In other areas, recruitment of Croats was hindered by some Serbian Partisans tendency to view the organisation as exclusively Serb, rejecting non-Serb members and raiding the villages of their Croat neighbours.[33] A group of Jewish youths from Sarajevo attempted to join a Partisan detachment in Kalinovnik, but the Serbian Partisans turned them back to Sarajevo, where many were captured by the Axis forces and perished.[60] Attacks from Croatian Ustaše on the Serbian population was considered to be one of the important reasons for the rise of guerrilla activities, thus aiding an ever growing Partisan resistance.[61]
As an allied victory became increasingly apparent, non-Serb communities opted for the Partisans as providing a more palatable future than the Serbianization policies of the royalist government in the first Yugoslavia. By contrast, the dynamic in Serbia was influenced by the allies' support of the Partisan governmental institutions over that of the royal government.
Serbia
Bosnia and Herzegovina
Until early 1942, the almost exclusively Serb Partisans in Bosnia and Herzegovina cooperated closely with the Chetniks, and some Partisans in eastern Herzegovina and western Bosnia refused to accept Muslims into their ranks. For many Muslims, the behavior of these Serb Partisans towards them meant that there was little difference for them between the Partisans and Chetniks. However, in some areas of Bosnia and Herzegovina the Partisans were successful in attracting both Muslims and Croats from the beginning, notably in the Kozara Mountain area in north-west Bosnia and the Romanija Mountain area near Sarajevo. In the Kozara area, Muslims and Croats made up 25 percent of Partisan strength by the end of 1941.[62]
According to Hoare, by late 1943, 70 percent of the Partisans in Bosnia and Herzegovina were Serb and 30 percent were Croat and Muslim.[63] In the entirety of the war the Bosnian Partisans were 64.1 percent Serb, 23 percent Muslim, and 8.8 percent Croat.[63]
Croatia
As the Partisan movement penetrated the Croatian mainstream and reached critical mass, by 1943 the majority of Partisans from Croatia were Croats.
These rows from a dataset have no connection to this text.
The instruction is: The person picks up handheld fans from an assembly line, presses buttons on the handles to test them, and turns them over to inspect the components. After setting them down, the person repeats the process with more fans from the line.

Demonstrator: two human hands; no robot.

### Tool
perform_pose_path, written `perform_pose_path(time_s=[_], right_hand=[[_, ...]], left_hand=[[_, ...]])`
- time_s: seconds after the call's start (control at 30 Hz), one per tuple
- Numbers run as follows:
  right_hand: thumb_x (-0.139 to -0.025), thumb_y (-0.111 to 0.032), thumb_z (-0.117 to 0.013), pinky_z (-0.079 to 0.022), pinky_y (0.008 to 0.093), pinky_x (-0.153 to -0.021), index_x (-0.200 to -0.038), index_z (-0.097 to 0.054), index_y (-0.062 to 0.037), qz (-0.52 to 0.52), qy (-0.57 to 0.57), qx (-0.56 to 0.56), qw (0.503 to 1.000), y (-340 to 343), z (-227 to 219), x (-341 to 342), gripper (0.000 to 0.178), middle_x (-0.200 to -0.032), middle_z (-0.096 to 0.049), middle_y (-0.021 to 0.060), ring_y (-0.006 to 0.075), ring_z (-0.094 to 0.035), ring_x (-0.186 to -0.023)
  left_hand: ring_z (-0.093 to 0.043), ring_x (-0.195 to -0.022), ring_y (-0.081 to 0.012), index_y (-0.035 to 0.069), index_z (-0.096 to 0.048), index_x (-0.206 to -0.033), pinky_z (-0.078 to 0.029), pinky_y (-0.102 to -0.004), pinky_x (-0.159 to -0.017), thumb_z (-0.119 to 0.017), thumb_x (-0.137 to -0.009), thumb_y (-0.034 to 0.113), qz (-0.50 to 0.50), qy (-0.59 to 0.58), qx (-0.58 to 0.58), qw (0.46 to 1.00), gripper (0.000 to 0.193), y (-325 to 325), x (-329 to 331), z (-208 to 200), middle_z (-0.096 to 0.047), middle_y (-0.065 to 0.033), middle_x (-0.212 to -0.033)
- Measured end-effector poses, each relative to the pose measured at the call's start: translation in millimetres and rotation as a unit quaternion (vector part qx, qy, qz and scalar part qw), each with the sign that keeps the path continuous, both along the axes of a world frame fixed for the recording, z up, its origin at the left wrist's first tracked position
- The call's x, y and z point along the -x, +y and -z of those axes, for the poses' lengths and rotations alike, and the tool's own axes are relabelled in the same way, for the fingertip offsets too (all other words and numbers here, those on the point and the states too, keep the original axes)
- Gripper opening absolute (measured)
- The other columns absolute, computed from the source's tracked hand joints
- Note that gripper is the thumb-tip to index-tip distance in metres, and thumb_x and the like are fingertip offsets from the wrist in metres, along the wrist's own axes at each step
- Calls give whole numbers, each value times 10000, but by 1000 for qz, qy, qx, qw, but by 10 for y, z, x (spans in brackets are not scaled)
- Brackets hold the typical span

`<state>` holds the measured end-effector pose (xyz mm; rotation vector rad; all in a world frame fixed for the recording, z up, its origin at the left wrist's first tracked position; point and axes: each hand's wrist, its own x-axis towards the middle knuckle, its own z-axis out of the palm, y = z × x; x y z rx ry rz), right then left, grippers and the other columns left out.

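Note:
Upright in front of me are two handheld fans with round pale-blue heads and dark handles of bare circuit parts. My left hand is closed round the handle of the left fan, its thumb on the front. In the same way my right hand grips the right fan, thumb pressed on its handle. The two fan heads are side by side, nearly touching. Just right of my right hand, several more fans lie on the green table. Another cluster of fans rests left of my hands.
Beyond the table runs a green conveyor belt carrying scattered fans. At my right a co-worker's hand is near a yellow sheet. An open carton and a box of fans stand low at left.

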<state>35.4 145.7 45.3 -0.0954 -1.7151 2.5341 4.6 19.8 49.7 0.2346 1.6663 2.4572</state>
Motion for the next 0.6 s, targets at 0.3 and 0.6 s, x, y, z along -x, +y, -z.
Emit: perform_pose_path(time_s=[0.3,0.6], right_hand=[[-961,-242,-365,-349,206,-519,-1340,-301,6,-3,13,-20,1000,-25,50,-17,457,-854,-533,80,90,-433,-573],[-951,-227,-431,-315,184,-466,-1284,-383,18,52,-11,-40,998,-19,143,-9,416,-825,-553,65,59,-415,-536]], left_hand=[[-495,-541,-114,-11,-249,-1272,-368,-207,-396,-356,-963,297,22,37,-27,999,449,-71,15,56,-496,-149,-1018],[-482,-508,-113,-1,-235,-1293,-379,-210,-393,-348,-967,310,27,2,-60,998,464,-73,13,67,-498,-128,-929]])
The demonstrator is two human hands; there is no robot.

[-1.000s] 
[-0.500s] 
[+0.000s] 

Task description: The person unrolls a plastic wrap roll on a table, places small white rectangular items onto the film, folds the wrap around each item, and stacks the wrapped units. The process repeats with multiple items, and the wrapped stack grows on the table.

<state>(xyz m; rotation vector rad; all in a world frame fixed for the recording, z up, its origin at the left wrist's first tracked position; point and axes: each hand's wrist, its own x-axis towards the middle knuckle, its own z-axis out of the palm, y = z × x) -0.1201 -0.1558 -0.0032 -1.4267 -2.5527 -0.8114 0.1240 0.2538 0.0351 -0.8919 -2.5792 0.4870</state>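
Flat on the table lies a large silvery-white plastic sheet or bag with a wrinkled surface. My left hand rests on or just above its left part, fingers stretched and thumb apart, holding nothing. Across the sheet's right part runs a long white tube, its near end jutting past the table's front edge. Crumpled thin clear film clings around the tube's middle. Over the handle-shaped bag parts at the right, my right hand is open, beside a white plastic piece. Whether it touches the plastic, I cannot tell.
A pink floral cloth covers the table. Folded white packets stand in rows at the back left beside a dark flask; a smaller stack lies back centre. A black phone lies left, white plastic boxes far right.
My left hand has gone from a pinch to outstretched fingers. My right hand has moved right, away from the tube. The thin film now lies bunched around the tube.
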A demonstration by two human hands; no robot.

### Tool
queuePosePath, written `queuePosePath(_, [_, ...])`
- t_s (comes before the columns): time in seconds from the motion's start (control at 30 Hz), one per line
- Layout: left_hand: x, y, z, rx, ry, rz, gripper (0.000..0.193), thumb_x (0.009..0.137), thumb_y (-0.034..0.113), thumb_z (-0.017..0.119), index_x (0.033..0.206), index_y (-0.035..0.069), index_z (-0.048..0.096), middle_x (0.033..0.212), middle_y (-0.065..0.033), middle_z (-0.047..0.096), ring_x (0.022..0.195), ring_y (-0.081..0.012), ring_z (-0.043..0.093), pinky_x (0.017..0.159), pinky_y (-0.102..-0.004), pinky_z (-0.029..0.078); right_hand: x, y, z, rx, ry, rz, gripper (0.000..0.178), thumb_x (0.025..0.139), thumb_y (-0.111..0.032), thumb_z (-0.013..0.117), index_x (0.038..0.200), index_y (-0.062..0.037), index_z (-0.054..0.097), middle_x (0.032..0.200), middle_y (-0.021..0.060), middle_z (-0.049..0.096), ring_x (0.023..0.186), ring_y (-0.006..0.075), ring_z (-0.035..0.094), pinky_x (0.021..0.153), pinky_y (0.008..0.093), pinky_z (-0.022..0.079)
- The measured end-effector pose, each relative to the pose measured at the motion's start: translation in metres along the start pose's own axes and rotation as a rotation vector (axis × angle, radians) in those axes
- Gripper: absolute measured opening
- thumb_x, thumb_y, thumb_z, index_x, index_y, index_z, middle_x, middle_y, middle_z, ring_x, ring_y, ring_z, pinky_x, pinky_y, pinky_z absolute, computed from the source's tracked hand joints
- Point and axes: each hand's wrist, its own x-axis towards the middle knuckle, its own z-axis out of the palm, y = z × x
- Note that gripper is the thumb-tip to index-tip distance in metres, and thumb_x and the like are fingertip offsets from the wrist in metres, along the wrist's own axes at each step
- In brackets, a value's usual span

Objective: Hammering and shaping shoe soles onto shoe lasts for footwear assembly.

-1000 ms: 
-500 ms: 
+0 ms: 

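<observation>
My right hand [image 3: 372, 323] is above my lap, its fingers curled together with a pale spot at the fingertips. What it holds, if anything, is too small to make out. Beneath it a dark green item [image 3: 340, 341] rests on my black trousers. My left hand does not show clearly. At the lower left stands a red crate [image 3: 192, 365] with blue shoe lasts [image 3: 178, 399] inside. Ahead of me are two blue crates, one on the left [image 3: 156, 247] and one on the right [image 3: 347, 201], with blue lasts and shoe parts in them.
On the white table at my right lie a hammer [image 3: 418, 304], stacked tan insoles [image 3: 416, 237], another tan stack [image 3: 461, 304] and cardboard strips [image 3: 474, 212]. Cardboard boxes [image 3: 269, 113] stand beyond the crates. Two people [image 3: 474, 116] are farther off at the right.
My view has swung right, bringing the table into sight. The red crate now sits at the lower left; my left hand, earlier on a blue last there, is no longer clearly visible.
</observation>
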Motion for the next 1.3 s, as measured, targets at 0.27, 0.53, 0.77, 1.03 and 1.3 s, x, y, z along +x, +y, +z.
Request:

In late 1944, statistics show that the Croats represented 61% of the Partisan troops in Croatia, thus while the Serbian contribution of 28% represented above their proportion of the local population, the majority were Croat.[33][64][65][66] This process was facilitated by the amnesty offered to all collaborators if they switch sides and join Partisans by 15 September 1944.
Croatian Partisans were integral to overall Yugoslav Partisans; by the end of 1943 Croatia proper, with 24% of the Yugoslav population, provided more Partisans than Serbia, Montenegro, Slovenia and Macedonia combined which collectively accounted for 59% of the Yugoslav population.[33] The Croatian partisans were unique in that they had the highest numbersTemplate:Citation needeed of local Jews in their ranks of any other European resistance, and in early 1943 they took steps to establish ZAVNOH (National Anti-Fascist Council of the People's Liberation of Croatia) to act as a parliamentary body for all of Croatia – the only one of its kind in occupied Europe. ZAVNOH held three plenary sessions during the War in areas which remained surrounded by Axis troops. At its fourth and last session, held on 24–25 July 1945 in Zagreb, ZAVNOH proclaimed itself as the Croatian Parliament or Sabor.[67]
In 1941 and 1942, the majority of Partisans in Croatia were Serbs, but by October 1943 the majority were Croats. This change was partly due to the decision of a key Croatian Peasant Party member, Božidar Magovac, to join the Partisans in June 1943, and partly due to the surrender of Italy.[68]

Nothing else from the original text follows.